>>>>

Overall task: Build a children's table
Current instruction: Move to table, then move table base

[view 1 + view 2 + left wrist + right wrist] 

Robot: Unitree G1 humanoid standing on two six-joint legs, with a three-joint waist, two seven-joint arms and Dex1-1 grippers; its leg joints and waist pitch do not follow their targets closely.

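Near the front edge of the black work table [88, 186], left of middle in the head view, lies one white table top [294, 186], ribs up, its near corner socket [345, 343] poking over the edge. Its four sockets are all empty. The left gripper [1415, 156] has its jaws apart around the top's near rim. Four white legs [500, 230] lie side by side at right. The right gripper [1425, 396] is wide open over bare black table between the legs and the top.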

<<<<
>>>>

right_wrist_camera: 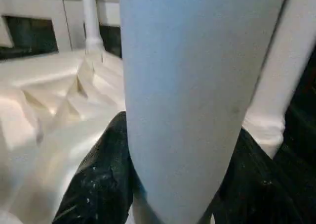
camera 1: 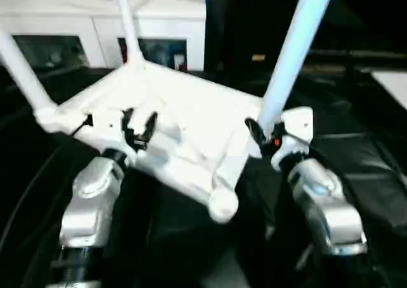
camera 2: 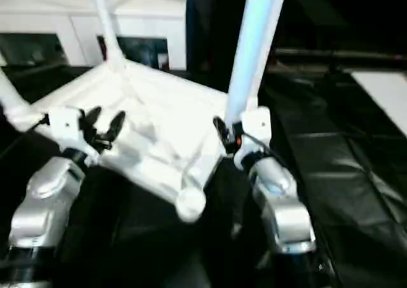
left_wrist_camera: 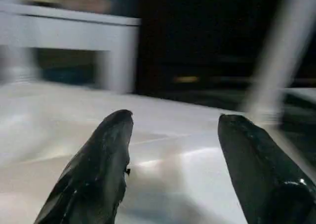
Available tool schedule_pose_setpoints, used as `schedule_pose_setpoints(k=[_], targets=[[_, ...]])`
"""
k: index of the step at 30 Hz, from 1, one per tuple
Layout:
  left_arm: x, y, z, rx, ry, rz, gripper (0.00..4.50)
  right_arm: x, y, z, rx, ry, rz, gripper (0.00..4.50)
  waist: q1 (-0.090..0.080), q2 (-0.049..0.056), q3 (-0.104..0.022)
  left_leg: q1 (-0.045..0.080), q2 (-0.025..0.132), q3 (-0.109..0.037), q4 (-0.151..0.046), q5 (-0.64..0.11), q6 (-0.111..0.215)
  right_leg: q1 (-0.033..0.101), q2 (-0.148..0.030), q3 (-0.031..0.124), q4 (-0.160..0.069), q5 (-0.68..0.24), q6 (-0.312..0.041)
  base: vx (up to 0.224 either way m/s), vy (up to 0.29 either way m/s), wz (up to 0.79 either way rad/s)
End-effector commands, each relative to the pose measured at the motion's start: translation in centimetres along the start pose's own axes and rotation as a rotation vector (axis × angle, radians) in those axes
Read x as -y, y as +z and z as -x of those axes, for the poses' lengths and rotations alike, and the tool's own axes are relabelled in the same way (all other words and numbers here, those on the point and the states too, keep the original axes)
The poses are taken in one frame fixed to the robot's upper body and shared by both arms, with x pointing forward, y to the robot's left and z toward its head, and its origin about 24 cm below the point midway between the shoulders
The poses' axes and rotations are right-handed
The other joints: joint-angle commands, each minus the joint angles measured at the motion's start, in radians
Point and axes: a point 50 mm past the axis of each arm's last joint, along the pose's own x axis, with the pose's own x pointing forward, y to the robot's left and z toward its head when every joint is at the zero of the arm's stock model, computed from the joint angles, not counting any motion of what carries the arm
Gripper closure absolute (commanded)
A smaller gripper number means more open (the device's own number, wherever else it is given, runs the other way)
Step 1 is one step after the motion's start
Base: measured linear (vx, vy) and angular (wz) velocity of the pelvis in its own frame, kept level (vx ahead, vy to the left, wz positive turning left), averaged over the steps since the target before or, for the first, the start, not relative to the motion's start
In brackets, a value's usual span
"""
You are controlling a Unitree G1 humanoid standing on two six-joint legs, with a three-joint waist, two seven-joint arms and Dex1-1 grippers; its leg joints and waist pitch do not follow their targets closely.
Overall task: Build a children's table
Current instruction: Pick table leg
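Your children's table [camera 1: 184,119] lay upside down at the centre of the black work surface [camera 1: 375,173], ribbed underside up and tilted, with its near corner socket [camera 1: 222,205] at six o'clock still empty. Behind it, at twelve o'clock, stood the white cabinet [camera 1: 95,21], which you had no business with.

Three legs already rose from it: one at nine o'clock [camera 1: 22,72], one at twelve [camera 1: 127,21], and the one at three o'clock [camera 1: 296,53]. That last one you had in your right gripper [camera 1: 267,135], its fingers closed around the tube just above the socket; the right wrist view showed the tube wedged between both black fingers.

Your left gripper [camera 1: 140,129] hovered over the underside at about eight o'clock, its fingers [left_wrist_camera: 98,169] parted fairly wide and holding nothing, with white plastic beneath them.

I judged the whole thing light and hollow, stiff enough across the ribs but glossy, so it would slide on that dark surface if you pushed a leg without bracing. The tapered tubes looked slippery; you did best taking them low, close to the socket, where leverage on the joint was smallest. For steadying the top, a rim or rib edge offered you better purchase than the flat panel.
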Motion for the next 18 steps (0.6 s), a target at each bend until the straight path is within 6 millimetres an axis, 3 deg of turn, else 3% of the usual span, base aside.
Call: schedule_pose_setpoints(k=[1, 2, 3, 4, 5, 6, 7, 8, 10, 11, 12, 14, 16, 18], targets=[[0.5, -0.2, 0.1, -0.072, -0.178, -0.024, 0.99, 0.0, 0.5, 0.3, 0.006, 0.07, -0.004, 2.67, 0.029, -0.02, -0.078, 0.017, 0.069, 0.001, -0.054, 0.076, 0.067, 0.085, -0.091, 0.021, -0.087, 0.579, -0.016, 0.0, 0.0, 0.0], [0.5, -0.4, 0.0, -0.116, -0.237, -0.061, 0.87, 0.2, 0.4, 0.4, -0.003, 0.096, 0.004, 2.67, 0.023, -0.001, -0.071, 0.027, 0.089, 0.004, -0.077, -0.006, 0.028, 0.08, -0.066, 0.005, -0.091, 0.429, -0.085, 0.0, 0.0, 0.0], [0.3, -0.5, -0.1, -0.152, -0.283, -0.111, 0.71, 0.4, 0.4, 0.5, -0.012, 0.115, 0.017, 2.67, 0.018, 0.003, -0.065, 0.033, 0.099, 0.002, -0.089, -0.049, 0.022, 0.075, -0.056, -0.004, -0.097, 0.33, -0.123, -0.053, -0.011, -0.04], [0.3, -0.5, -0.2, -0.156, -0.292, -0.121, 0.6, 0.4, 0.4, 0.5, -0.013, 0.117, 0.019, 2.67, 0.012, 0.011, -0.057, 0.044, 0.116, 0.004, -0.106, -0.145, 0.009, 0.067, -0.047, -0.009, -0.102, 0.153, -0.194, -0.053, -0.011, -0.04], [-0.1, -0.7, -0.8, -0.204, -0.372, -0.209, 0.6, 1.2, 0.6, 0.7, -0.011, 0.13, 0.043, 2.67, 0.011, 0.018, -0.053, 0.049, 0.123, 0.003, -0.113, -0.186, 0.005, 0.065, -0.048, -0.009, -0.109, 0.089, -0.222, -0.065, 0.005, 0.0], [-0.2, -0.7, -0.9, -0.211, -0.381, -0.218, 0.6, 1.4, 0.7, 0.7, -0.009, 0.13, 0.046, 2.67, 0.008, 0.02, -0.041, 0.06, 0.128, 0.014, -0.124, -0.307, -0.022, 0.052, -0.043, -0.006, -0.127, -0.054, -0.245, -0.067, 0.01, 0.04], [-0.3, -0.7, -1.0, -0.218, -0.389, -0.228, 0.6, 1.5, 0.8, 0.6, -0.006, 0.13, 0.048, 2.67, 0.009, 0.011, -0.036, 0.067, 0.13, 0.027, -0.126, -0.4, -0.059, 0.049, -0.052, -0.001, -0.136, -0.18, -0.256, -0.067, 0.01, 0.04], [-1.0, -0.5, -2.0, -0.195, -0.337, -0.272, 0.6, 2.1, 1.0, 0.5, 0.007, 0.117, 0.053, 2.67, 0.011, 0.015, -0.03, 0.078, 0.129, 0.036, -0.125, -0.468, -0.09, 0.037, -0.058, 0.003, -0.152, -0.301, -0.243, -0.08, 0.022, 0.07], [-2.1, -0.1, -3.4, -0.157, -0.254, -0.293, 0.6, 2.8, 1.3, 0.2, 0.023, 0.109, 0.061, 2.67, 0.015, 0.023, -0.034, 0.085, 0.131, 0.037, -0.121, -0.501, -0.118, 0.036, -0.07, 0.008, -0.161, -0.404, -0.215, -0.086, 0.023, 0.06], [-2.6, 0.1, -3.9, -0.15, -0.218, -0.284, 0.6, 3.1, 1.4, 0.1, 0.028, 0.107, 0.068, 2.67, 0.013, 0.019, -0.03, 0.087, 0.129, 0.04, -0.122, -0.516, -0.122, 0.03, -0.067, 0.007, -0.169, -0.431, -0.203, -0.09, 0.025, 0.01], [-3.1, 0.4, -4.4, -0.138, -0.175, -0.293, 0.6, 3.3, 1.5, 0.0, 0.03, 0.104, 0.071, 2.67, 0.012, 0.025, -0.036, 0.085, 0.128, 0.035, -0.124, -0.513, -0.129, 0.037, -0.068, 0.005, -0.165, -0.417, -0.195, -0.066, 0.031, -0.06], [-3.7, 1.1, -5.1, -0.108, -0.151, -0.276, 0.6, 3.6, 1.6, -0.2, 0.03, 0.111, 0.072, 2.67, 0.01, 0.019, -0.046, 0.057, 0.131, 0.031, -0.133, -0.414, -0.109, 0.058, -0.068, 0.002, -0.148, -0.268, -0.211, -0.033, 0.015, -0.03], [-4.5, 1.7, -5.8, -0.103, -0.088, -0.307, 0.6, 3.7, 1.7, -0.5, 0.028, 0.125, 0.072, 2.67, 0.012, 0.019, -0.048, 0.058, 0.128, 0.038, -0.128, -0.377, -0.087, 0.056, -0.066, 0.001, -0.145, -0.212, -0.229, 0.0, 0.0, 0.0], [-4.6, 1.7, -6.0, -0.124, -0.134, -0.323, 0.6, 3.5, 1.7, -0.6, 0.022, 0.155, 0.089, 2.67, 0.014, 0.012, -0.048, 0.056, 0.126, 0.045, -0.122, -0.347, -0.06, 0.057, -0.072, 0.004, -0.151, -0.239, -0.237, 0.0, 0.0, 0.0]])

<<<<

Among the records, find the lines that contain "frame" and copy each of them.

▸ Response for this exercise:
The poses are taken in one frame fixed to the robot's upper body and shared by both arms, with x pointing forward, y to the robot's left and z toward its head, and its origin about 24 cm below the point midway between the shoulders
Base: measured linear (vx, vy) and angular (wz) velocity of the pelvis in its own frame, kept level (vx ahead, vy to the left, wz positive turning left), averaged over the steps since the target before or, for the first, the start, not relative to the motion's start

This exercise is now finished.